Overall, you need to go. And a lot of the negative reviews speak to a larger issue about being a tourist.
Locals sometimes tend to hate on whatever their biggest local thing might be. Voodoo Doughnut in Portland is a great example. Yeah, if you live there, why would you want to wait in line for 45 minutes with a bunch of drunks to get a doughnut? I get it. For me, Colorado, it’s Red Rocks. Man, I think that place is totally overrated, it’s not that great a venue, the concrete slabs are shit chairs, and it takes goddamn two hours to get out of that place. BUT. If people come from out of town and that’s what they want to do, that’s what we’ll do.

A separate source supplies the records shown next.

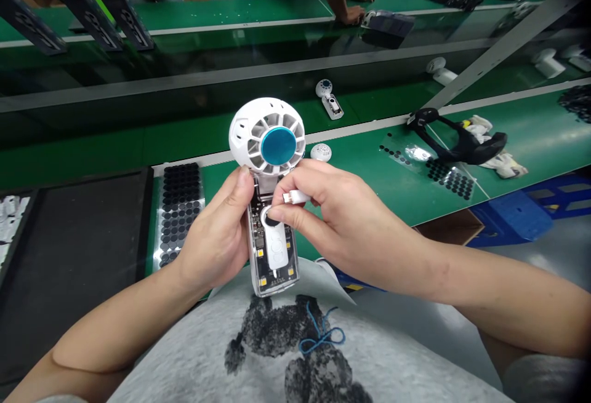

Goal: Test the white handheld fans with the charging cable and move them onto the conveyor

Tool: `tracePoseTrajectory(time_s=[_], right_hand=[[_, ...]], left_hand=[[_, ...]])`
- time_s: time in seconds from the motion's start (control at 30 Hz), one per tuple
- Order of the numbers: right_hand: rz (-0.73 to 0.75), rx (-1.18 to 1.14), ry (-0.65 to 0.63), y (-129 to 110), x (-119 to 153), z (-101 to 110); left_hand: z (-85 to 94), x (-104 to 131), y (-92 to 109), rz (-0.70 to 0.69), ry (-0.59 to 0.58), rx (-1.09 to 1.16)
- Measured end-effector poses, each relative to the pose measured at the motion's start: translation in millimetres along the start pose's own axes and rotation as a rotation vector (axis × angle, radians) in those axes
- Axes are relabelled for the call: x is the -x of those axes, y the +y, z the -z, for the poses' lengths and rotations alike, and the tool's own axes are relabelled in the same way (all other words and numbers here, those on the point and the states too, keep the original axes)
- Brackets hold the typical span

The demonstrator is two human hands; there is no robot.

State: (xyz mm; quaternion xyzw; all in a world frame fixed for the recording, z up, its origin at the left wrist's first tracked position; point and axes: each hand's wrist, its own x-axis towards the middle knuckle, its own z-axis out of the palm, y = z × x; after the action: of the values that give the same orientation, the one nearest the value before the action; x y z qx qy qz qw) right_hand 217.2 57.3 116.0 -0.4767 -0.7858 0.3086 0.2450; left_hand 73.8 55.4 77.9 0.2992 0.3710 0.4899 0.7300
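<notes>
A small handheld fan point(241, 121) with a white round head, a blue centre disc and a clear handle showing a circuit board is upright before me. My left hand point(216, 231) is wrapped round the handle's left side, thumb just below the head. In my right hand point(330, 206), a white USB plug point(295, 197) with a bare metal end sticks out between the curled fingers. The right thumb and fingertips meet at a black round pad point(271, 217) on the white control panel point(277, 249); whether they pinch it or press it I cannot tell.
A sheet of black round stickers point(181, 212) lies left, beside a black tray point(69, 267). Behind is a white grille cover point(321, 152); another fan point(330, 100) lies on the green belt. Right are loose stickers point(455, 180), a black strap-like frame point(462, 141) and gloves. A person's hand point(353, 15) rests opposite.
</notes>
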Motion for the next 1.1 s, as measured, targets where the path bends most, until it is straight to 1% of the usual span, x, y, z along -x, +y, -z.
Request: tracePoseTrajectory(time_s=[0.13,0.23,0.37,0.5,0.6,0.7,0.8,0.87,0.93,1.0,1.1], right_hand=[[0.038,-0.01,0.051,0.2,0.9,-1.4],[0.057,-0.012,0.077,-0.9,1.4,-1.0],[0.067,-0.024,0.077,-1.8,1.4,0.0],[0.034,-0.061,0.048,0.8,-1.8,-1.8],[0.026,-0.113,0.111,5.5,-4.0,-4.5],[0.112,-0.109,0.164,12.3,-1.7,-5.8],[0.27,-0.047,0.211,21.1,5.9,-6.7],[0.354,0.023,0.214,27.1,11.3,-8.0],[0.418,0.16,0.19,31.0,15.2,-9.8],[0.487,0.346,0.178,31.1,17.6,-11.6],[0.572,0.584,0.211,25.2,19.2,-15.2]], left_hand=[[-2.2,1.6,1.9,0.02,0.014,-0.011],[-3.6,3.0,3.0,-0.004,0.02,-0.024],[-2.6,4.5,2.1,-0.034,-0.014,-0.009],[-0.1,3.2,1.0,-0.036,0.009,-0.023],[1.4,1.5,1.1,-0.022,-0.004,-0.019],[1.5,-0.3,2.9,-0.007,0.0,-0.002],[2.0,-2.9,6.4,0.039,0.028,0.016],[3.5,-4.9,8.8,0.078,0.027,0.014],[5.1,-6.9,10.5,0.104,0.016,0.004],[5.6,-8.2,11.1,0.115,0.015,-0.01],[3.7,-8.6,9.1,0.088,0.052,-0.013]])
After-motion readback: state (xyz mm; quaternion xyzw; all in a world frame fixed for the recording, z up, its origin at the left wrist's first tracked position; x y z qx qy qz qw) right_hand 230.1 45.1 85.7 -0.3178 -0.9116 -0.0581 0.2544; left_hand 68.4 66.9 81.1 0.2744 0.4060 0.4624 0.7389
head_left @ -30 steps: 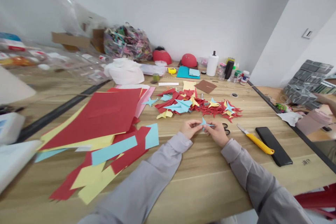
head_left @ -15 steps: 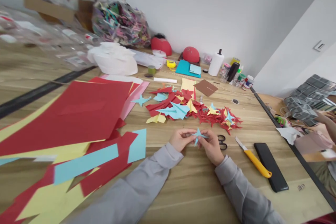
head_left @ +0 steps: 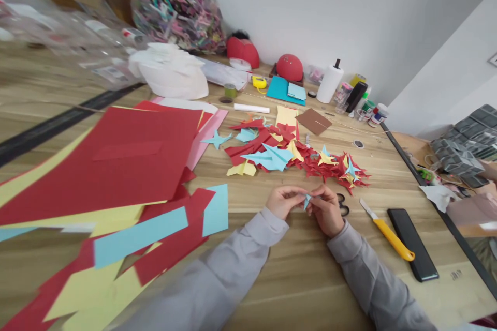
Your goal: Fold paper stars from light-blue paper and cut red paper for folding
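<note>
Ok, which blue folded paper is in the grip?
The small blue piece pinched between the left hand and right hand; the other folded blue ones lie in or beside the mostly red pile.

1. Small folded paper piece [head_left: 306,200]: light blue.
2. Sleeves [head_left: 244,240]: plain soft grey.
3. Heap of folded paper shapes [head_left: 309,164]: mostly deep red, broken by yellow and light blue.
4. Large top sheet [head_left: 151,165]: plain red.
5. Cut paper strip [head_left: 142,236]: light blue.
6. Utility knife [head_left: 393,238]: yellow handle, silvery blade.
7. Scissors [head_left: 342,204]: black handles.
8. Tabletop [head_left: 310,284]: tan, streaked with brown wood grain.
9. Dome over there at the back [head_left: 290,68]: red, pale dots.
</note>
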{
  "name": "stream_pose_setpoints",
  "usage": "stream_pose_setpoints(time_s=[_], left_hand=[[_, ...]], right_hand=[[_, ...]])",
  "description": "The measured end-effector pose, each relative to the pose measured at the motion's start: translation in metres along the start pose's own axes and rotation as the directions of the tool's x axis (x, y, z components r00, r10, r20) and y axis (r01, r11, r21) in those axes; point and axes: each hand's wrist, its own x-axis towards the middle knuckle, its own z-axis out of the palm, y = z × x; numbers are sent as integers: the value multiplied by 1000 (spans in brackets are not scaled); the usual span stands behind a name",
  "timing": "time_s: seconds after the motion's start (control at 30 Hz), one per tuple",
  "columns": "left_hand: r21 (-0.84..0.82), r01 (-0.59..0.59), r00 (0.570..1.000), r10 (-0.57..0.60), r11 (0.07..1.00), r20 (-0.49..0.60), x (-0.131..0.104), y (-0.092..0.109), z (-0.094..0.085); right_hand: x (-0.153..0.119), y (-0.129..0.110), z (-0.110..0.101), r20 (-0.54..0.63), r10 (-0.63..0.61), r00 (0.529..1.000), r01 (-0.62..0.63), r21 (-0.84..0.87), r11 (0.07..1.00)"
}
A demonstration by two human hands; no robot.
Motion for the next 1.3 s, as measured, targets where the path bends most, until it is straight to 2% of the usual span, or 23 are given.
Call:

The thing is, there are pretenders, but a lot of the things that are most famous about a city become famous because they’re pretty great. Or iconic. I’m aware that residents of Manhattan aren’t visiting the top of the Empire State building on a monthly basis. But it’s fun. Residents of San Francisco probably don’t drive over the Golden Gate bridge all the time. But it’s fun. And I could see why a Portland resident wouldn’t take a bus to stand in line for the better part of an hour for a doughnut. But every once in a while, and when you’re out of town and every once in a while might be “once, period”, just fucking go for it. And when you come from out of town, I don’t think you should be embarrassed about doing the touristy stuff. If someone visits Colorado, we might try some food or something that’s not so well-known. But if they want to stop at Johnson’s Corner and have a cinnamon roll that’s not my favorite, that’s what we’re going to do.
People will always encourage you to try this or that local dive bar or coffee shop. Sometimes those experiences pay off, and sometimes they don’t. Just like the big stuff. But the difference, when we’re talking about the big stuff, is now you know.
So as a multi-visit tourist of Portland, I’m telling you that you have to visit Powells. It’s a must. Get a coffee and plan on spending a good hour there. Maybe it’s the Empire State Building or The Bean of Portland. But whatever it is, it’s worth a wander. Oh, and get Voodoo Doughnuts too. They’re fucking good. I don’t care what anyone says.”